SW: Wow, 19 years in IT! That’s some staying power. How did it all begin?

 

LS: I started programming when I was about 12 years old on a TRS-80 back in the early 1980’s. I always knew I wanted to be in the computer field because it came very natural for me. However, I decided after attending college for a while that programming was not for me! So, I started getting more involved with networking, servers and storage. And then I got into x86 virtualization in the late 1990’s and early 2000’s.

 

SW: With such an illustrious career, surely you’ve come to hold some tools of the trade in higher esteem than others. Any favorites?

 

LS: Really, my favorite tools are anything automation-related. I also enjoy writing scripts to automate tasks that are repeatable, so I am learning PowerCLI. Anything Linux-based as far as shell scripting. I also really enjoy finding new open source projects that I feel I can leverage in the virtualization arena.

 

SW: OK, switching gears now, tell me about Everything Should Be Virtual. Judging by the name, I’m guessing it kind of sometimes touches ever-so-lightly on virtualization.

 

LS: You guessed it. Everythingshouldbevirtual.com is, of course, focused on why everything should be virtual! This could be about an actual hypervisor, storage, networking or any type of application stack that can leverage a virtual infrastructure. I enjoy learning and then writing about new virtualization technologies, but also I really enjoy metrics. So, I spend a lot of time writing on performance data and logging data. And again, with the main focus in all this being around virtualization. I spend a great deal of time using Linux—Windows, too—but what I find is that it is extremely difficult to find a good Linux post that is complete from beginning to end. So, my goal when writing about Linux is to provide a good article from beginning to end, but also to create shell scripts that others can utilize to get a solution up and running with very minimal effort. I do this because I want something that is repeatable and consistent while also understanding that others may not necessarily want to go through some of the pain points on getting a Linux solution up and running.

 

SW: How long has it been around now?

 

LS: I started it in 2012, so a couple years. I got started with blogging as a way to keep notes and brain dump day to day activities that I encountered, especially if they revolved around something that was out of the norm.
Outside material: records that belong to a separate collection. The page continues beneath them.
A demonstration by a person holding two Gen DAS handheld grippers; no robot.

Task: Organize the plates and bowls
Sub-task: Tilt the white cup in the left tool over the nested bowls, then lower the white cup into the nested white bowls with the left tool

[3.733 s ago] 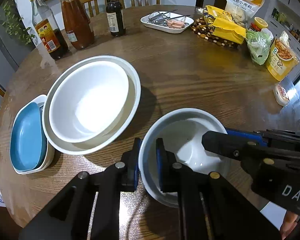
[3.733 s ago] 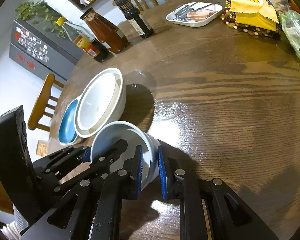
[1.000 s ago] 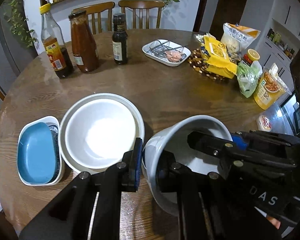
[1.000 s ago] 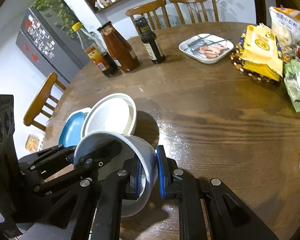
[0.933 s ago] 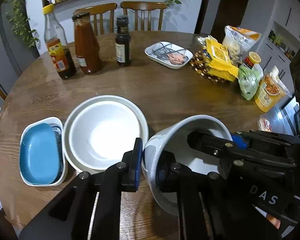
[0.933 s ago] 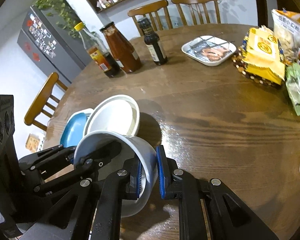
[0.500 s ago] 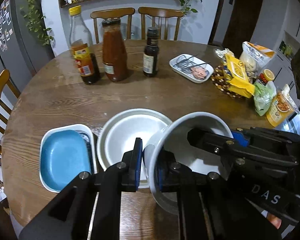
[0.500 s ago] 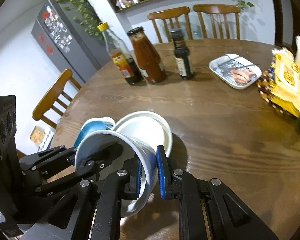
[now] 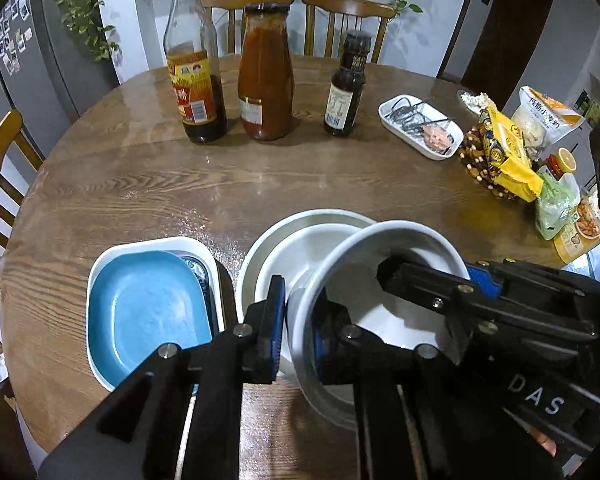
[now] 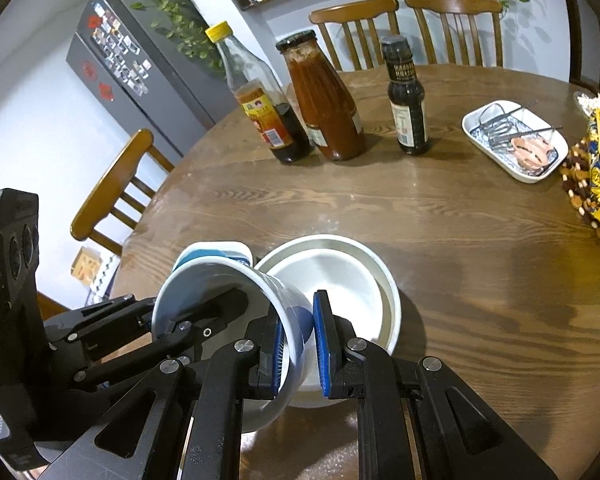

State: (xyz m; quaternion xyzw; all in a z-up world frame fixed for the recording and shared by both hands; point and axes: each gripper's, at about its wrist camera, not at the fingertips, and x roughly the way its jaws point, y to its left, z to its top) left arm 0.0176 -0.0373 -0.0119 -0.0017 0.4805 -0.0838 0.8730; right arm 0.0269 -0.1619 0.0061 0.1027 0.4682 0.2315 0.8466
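Observation:
A deep white bowl (image 9: 352,256) (image 10: 204,280) hangs tilted above the table, held at its rim from two sides. My left gripper (image 9: 298,316) (image 10: 160,312) is shut on its left rim. On the opposite rim my right gripper (image 10: 300,348) (image 9: 432,276) is shut too. The held bowl partly overlaps two nested white bowls (image 9: 300,248) (image 10: 340,280) that stand on the table below it. Left of those lies a blue plate (image 9: 148,304) (image 10: 204,254) inside a white rectangular dish (image 9: 100,264).
Three sauce bottles (image 9: 266,68) stand at the back of the round wooden table (image 9: 260,184). A white tray with metal utensils (image 9: 420,128) and snack bags (image 9: 508,160) fill the right side. Wooden chairs (image 10: 112,188) and a grey fridge (image 10: 112,72) surround the table.
The bowl rested on the table right of the stack, then was lifted. Over the last second both grippers carried it left, so it now overlaps the nested bowls.

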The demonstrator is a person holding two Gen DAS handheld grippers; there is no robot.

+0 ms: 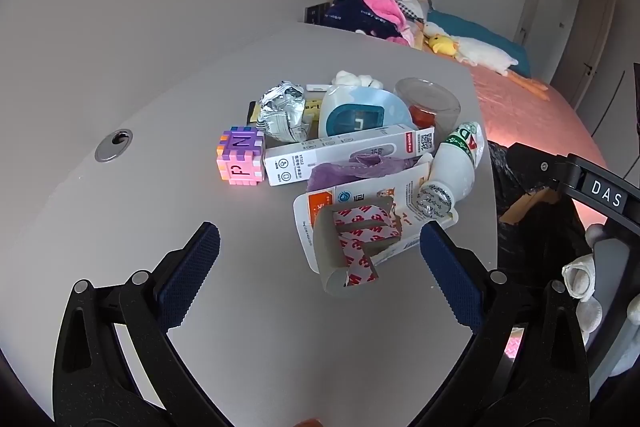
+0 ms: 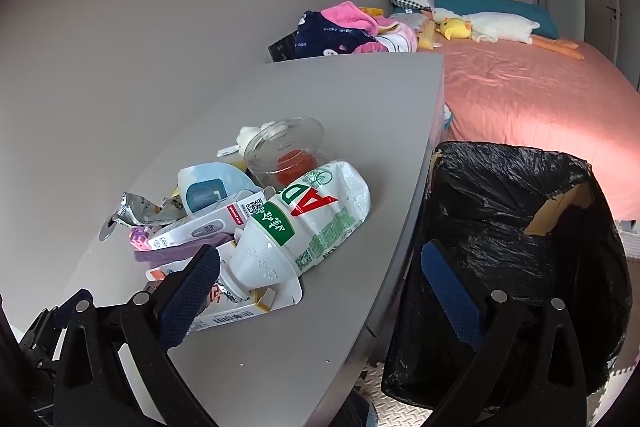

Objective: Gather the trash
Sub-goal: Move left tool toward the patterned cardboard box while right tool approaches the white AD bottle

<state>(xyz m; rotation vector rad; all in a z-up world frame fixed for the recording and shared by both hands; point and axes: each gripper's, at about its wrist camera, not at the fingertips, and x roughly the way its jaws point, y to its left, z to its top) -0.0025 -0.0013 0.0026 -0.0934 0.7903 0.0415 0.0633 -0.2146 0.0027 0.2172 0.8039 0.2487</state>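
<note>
A heap of trash lies on the grey desk (image 1: 120, 227): a white AD drink bottle (image 1: 456, 163) (image 2: 312, 223) on its side, torn tape packaging (image 1: 360, 235), a long white thermometer box (image 1: 348, 153) (image 2: 200, 227), crumpled foil wrapper (image 1: 282, 111) (image 2: 140, 209), a clear plastic cup (image 1: 430, 103) (image 2: 286, 151) and purple plastic (image 1: 352, 169). My left gripper (image 1: 320, 251) hangs open just in front of the tape packaging, nothing between its fingers. My right gripper (image 2: 320, 267) is open too, near the bottle's neck, over the desk's edge. A black-lined bin (image 2: 520, 227) (image 1: 532, 227) stands right of the desk.
A pink and purple letter cube (image 1: 241, 163) sits left of the heap. A round cable hole (image 1: 114, 145) is in the desk. Behind is a bed (image 2: 540, 107) with pink sheet, clothes (image 2: 352, 31) and plush toys (image 2: 480, 25). A gloved hand (image 1: 588, 283) holds the other gripper at right.
</note>
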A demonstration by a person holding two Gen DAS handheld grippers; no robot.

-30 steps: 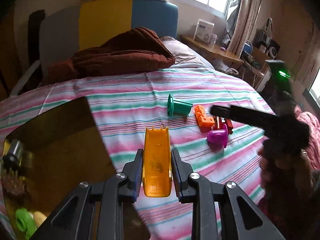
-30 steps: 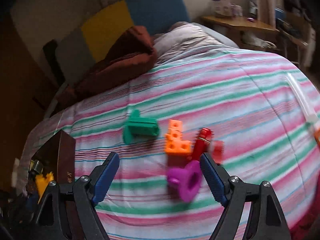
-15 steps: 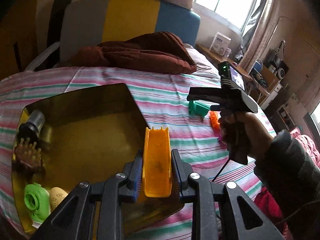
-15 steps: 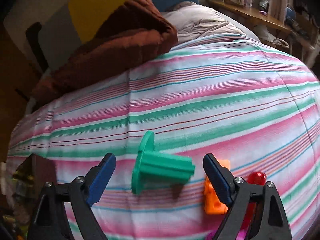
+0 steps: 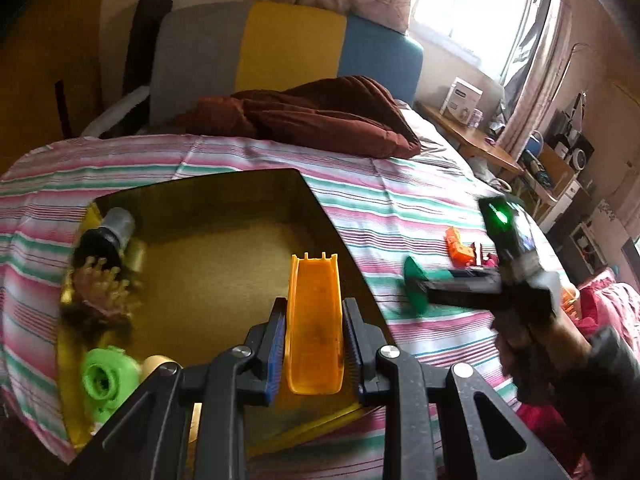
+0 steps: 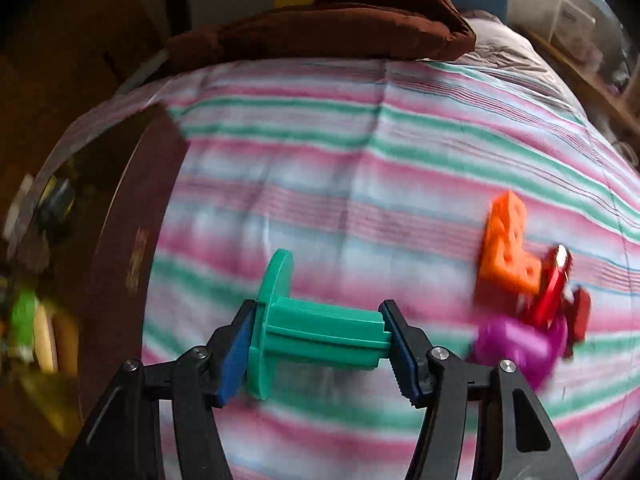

The more I blogged, the more I realized how beneficial some of the posts were to others as well. This, of course, inspired me to write even more. I’ve always had a passion for learning at least one new technology per week, and the blog allows me to share with others what I’m learning in hopes of helping someone else.

 

SW: Any specific posts stick out as ones that proved most helpful or popular?

 

LS: Yeah, some of my most popular posts are around metrics and logging—Cacti, Graylog2 and the ELK (Elasticsearch Logstash Kibana) stack. While these are typically the most popular, there are probably as many hypervisor-based articles that are really popular as well. I think this shows the value you can provide to the community as a blogger.

 

SW: As per the norm, let’s finish things off with your perspective on the most significant trend or trends in IT that have been on your mind lately.

 

LS: One of the major trends that’s still fairly new and will be a real game changer is software defined networking (SDN). I have the luxury right now of learning VMware NSX in a production environment from the ground up, so I am extremely excited about this development. This area is really going to set the stage for so much more to come in the future. Obviously, another area that I have enjoyed watching take shape is around storage. The idea of getting away from expensive shared SAN arrays makes a lot of sense in so many ways. Being able to scale compute and storage as your requirements change is huge. Instead of just rolling in an expensive SAN array and then having to pay very expensive scaling costs in the future, you can scale in smaller chunks at a more reasonable cost, which also provides more compute resources. Here’s a link to explain a bit more around using VSA's or VSAN I wrote up a few months back.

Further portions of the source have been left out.